Gradient descent is the machine learning approach to the problem. My favorite resource on the topic is the famous machine learning course by Andrew Ng on Coursera. In machine learning, the overall approach to problem solving and prediction is rather different compared to more classical statistics, even though it heavily relies on statistics (check out this answer by Sebastian Raschka on the origins of machine learning, I think it makes my point clear). I think one of the reasons why Andrew Ng uses gradient descent in the first place, instead of other methods like the least squares, is probably that he wants to stress the importance of the method in the machine learning community. By using gradient descent, he highlights how in machine learning it's often more important to approximate a solution by defining an iterative procedure able to efficiently explore the parameter space, instead of obtaining an exact analytical solution.

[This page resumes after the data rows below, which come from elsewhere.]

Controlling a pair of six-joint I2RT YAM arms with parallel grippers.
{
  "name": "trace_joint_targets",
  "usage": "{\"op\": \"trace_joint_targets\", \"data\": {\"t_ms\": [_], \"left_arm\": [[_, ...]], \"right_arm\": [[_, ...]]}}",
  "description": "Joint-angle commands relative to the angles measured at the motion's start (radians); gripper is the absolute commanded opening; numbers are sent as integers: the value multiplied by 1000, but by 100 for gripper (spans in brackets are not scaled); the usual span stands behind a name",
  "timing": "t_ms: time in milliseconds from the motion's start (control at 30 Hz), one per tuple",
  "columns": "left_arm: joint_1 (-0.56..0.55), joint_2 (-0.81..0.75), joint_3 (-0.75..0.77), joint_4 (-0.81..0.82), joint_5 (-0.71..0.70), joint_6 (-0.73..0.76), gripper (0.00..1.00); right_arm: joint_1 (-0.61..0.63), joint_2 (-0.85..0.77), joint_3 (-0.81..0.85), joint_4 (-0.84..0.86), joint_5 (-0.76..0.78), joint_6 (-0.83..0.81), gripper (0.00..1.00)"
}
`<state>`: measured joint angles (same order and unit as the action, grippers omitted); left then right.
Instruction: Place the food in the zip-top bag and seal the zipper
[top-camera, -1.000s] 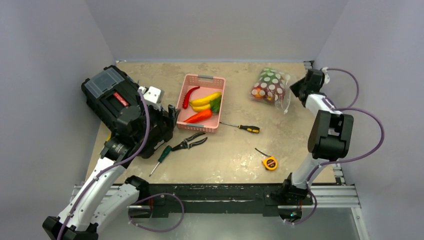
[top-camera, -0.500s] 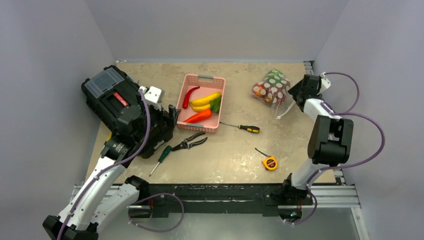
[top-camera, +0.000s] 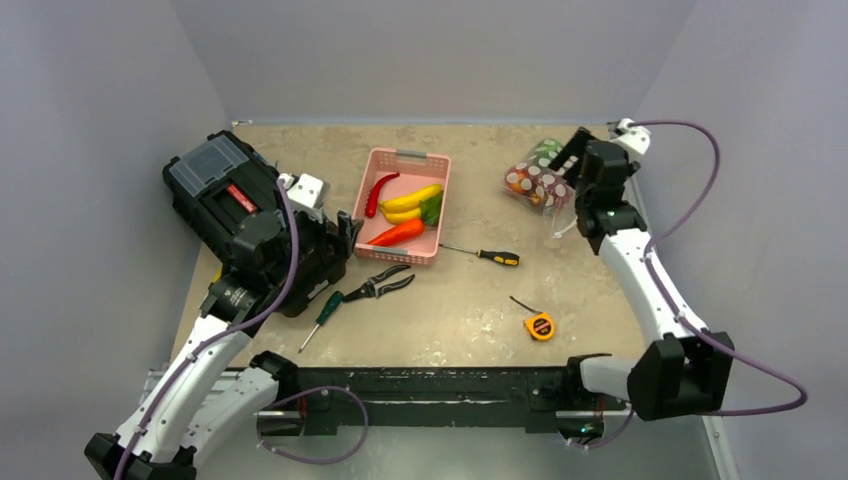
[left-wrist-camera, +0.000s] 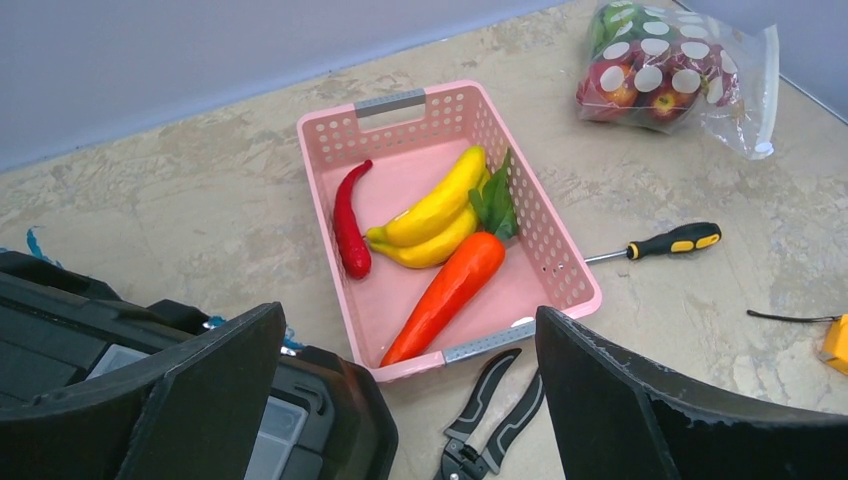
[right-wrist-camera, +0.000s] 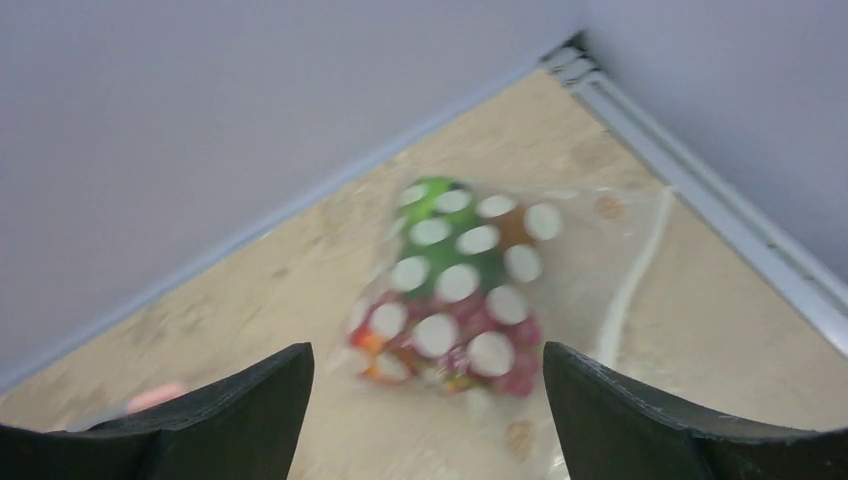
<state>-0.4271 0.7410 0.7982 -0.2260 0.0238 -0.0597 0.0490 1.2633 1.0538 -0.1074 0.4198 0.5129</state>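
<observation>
Near edge first. At 5 o'clock on the desk (top-camera: 450, 310) lies a yellow tape measure (top-camera: 540, 326). At 7 o'clock lie a green-handled screwdriver (top-camera: 322, 312) and pliers (top-camera: 380, 287), and a black-and-yellow screwdriver (top-camera: 490, 257) lies near centre. None of these looks to belong to the task. The left claw (left-wrist-camera: 408, 330) hangs at 9 o'clock by the edge of a black toolbox (top-camera: 225, 200), its fingers spread wide and holding nothing. Just beyond it, toward 11 o'clock, the pink basket (left-wrist-camera: 445, 108) holds a red chili (left-wrist-camera: 347, 222), bananas (left-wrist-camera: 430, 215) and a carrot (left-wrist-camera: 445, 290), all loose and none bagged. Farther out, at 1 o'clock near the back right corner, the zip-top bag (top-camera: 538, 172) lies on the desk, bulging with food: red apples (left-wrist-camera: 640, 88) and something green show between the white dots. The right claw (right-wrist-camera: 420, 385) hangs over the bag's 3 o'clock edge with its fingers apart, gripping nothing. Its wrist view is blurred; the bag sits ahead between the fingers, and no contact is evident. The zipper (right-wrist-camera: 632, 275) shows as a pale strip along the bag's 3 o'clock side, and I cannot tell whether it is pressed shut. Judgement: filling is at least partly done, and fully done only if the basket produce is not meant to go in. Sealing probably remains, and the right claw is the one placed to take it up.
</observation>
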Motion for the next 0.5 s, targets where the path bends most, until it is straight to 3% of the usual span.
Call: {"op": "trace_joint_targets", "data": {"t_ms": [0,133,233,333,467], "left_arm": [[-8,-19,30,27,7,-8,95],[-13,-38,24,31,-14,-3,95],[-13,-64,17,38,-33,2,95],[-15,-108,7,45,-85,-2,96],[-13,-193,8,5,-138,-62,96]], "right_arm": [[190,-93,1,-17,25,-105,86],[270,-192,-26,-18,-126,-114,88],[277,-280,-57,-19,-245,-133,90],[276,-386,-87,-34,-355,-184,98],[276,-508,-94,-85,-416,-230,99]]}}
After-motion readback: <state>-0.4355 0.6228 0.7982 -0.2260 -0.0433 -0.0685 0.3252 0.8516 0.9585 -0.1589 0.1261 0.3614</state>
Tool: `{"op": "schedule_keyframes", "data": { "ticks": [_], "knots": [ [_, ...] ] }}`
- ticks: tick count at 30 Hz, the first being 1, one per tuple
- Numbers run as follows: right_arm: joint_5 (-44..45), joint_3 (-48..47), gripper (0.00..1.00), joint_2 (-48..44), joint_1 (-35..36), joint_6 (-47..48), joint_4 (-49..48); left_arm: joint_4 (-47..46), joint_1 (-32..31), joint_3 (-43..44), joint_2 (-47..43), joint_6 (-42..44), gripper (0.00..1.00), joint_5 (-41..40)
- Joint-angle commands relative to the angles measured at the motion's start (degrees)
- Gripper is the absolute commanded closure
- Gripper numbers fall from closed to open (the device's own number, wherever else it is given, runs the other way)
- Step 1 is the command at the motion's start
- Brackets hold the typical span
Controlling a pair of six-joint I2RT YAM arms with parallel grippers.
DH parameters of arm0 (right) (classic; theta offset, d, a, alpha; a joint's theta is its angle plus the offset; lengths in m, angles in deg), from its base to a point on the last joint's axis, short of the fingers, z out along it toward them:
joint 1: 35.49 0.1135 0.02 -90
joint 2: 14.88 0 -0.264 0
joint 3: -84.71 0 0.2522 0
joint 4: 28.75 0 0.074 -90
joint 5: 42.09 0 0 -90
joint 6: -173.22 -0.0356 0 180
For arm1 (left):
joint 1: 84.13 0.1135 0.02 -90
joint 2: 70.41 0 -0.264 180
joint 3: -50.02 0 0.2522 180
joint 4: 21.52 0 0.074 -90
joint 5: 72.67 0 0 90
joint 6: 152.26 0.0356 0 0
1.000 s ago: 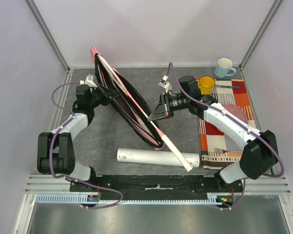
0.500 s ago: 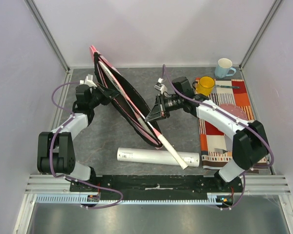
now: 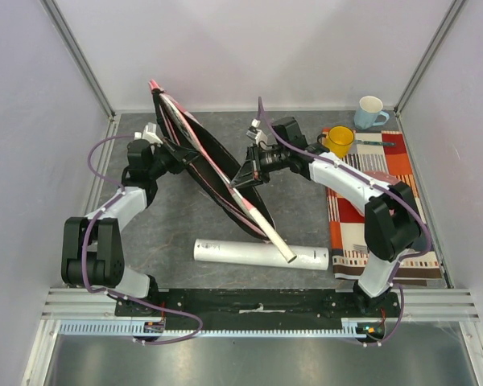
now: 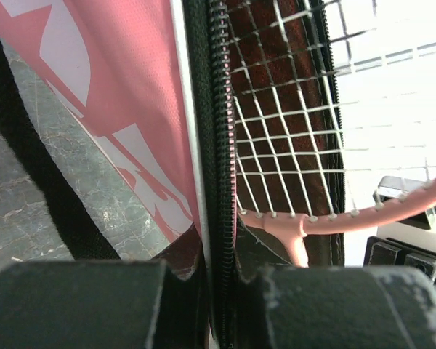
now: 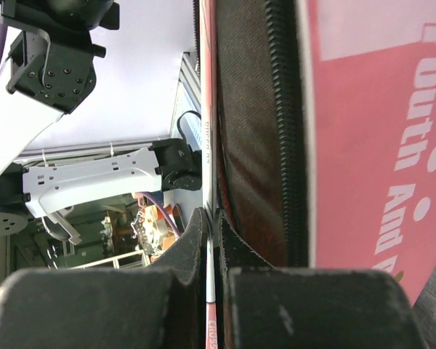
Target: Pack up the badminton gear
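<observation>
The pink racket bag [image 3: 195, 153] stands on edge at the table's left middle, its black zipper side open. My left gripper [image 3: 171, 154] is shut on the bag's zipper edge [image 4: 219, 145]. A pink-framed racket [image 4: 363, 218] lies partly inside the bag, and its white handle [image 3: 270, 236] sticks out toward the front. My right gripper [image 3: 244, 174] is shut on the racket's thin shaft [image 5: 211, 182], right beside the bag's mouth. The long white tube [image 3: 249, 254] lies flat near the front edge, under the handle's end.
A striped orange cloth [image 3: 369, 211] covers the right side of the table. A yellow cup [image 3: 339, 141] stands at its far edge, and a pale blue cup [image 3: 370, 111] stands in the far right corner. Walls close in the left, right and back.
My right gripper has moved up and to the left with the shaft, sliding the racket deeper into the bag. The handle's end has drawn back over the tube. The left gripper has stayed put.
</observation>
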Motion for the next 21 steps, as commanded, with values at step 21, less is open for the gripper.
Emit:
{"op": "schedule_keyframes", "data": {
  "ticks": [21],
  "knots": [
    [11.4,-19.3,1.00,11.5,0.4,7.4,9.8,-4.6,-3.9,3.9,-1.2,0.0,0.98,1.3]
  ]
}}
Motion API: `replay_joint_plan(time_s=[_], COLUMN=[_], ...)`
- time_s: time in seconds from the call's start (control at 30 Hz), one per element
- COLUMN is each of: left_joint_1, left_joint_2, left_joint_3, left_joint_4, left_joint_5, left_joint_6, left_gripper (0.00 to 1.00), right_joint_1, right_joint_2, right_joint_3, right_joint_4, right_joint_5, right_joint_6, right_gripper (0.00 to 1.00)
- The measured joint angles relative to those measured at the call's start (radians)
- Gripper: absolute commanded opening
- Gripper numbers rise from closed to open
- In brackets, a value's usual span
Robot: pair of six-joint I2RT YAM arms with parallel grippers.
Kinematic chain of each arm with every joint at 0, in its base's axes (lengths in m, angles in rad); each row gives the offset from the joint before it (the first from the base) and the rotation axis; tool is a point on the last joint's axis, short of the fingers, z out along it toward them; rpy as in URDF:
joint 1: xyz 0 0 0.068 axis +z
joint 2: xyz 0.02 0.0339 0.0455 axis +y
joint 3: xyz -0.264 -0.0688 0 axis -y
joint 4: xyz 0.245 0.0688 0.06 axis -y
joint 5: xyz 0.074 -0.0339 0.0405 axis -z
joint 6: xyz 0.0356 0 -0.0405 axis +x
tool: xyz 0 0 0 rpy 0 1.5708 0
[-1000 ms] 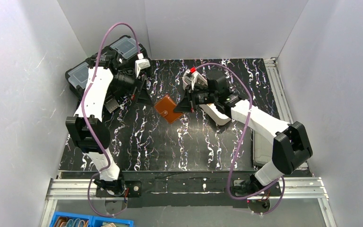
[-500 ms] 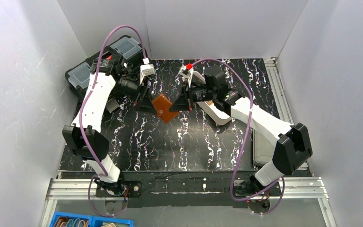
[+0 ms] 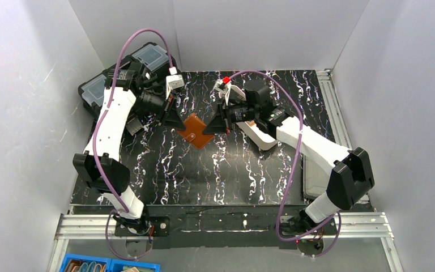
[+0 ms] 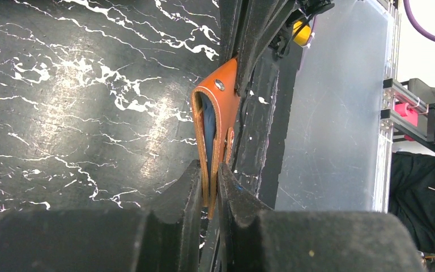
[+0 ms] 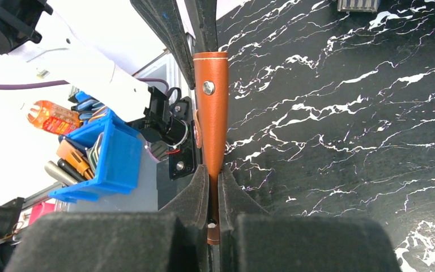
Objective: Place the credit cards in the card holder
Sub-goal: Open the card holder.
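The card holder, a small brown leather wallet with a snap and blue lining, hangs edge-on over the middle of the black marbled table, held between both grippers. My left gripper is shut on its left edge; in the left wrist view the fingers pinch the two leather flaps of the card holder. My right gripper is shut on its right side, and in the right wrist view this gripper clamps the card holder near its strap end. No credit cards show clearly in any view.
A black toolbox sits at the back left behind the left arm. A white oblong tray lies under the right forearm. A grey plate lies along the table's right edge. A blue bin of tools stands below the front rail.
My left gripper has swung right to the card holder and shut on its left edge. The right gripper kept its grip and shifted the card holder slightly left.
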Motion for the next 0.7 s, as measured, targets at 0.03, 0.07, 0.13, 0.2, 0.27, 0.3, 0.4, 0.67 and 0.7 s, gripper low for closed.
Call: replay_joint_plan(time_s=[0.03,0.07,0.13,0.2,0.27,0.3,0.4,0.67,0.7], left_joint_1=[0.0,0.0,0.0,0.0,-0.006,-0.012,-0.02,-0.024,-0.024], left_joint_2=[0.0,0.0,0.0,0.0,0.0,0.0,0.0,0.011,0.018], left_joint_3=[0.0,0.0,0.0,0.0,0.0,0.0,0.0,0.07,0.09], left_joint_4=[0.0,0.0,-0.001,0.0,0.0,0.0,0.0,-0.002,-0.002], left_joint_5=[0.0,-0.001,0.0,0.0,0.009,0.013,0.025,0.035,0.035], left_joint_6=[0.0,0.001,0.003,0.004,0.003,0.0,-0.009,-0.019,-0.018], left_gripper=[0.06,0.0,0.0,0.0,0.0,0.0,0.0,0.0,0.0], right_joint_1=[0.001,0.002,0.003,0.003,0.007,0.012,0.025,0.026,0.025], right_joint_2=[0.0,0.0,0.0,0.0,0.002,0.002,0.002,0.002,0.002], right_joint_3=[0.001,0.002,0.003,0.003,0.003,0.003,0.003,-0.005,-0.01], right_joint_4=[-0.001,-0.001,-0.001,0.001,0.02,0.036,0.076,0.161,0.173], right_joint_5=[0.0,0.0,-0.002,-0.008,-0.019,-0.027,-0.048,-0.098,-0.101], right_joint_6=[0.003,0.006,0.013,0.032,0.049,0.061,0.09,0.137,0.14], right_gripper=[0.03,0.07,0.22,0.31,0.37,0.41,0.43,0.36,0.34])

Finally, there is the Bayesian way of doing things. Monte Carlo methods are powerful tools to explore the parameter's space and obtain the full posterior distribution, instead of just point estimates. This is something that requires a bit more introduction and explanation, and while I tried to do so in the remaining of this blog post, this is certainly far from being a comprehensive resource on Bayesian modeling. For the ones that want to dig deeper into regression and Bayesian approaches I would suggest reading Gelman's book on hierarchical modeling, one of my favorite resources in the field.

## dataset
As a dataset for this post I used some real life data I've collected using HRV4Training. In particular I am using
heart rate variability (HRV) and age data, since there is a known relation between HRV and age, with HRV decreasing as we age.Thus, I am using as single predictor $X$ the user's age, and as outcome variable, HRV, in particular rMSSD in milliseconds (ms). rMSSD is a time-domain feature representative of parasympathetic activity (not really relevant for this post). In this dataset, I have $n = 581$ samples. Pearson's correlation between age and HRV is $r = -0.23$.Note that this post is not about finding the best fit to this data, which might not be linear, but it's about showing different methods to estimate the linear model's parameters, with the aim of introducing important aspects widely used in machine learning. |

## least squares regression

\[

y_i = X_i \beta + \epsilon_i

\]

where $y$ - the outcome variable -, and $\epsilon$ are vectors of $n$ elements, $X$ is a matrix with $n$ rows - the samples - and $k$ columns - the predictors. $\beta$ is a vector of length $k$, with one element per predictor.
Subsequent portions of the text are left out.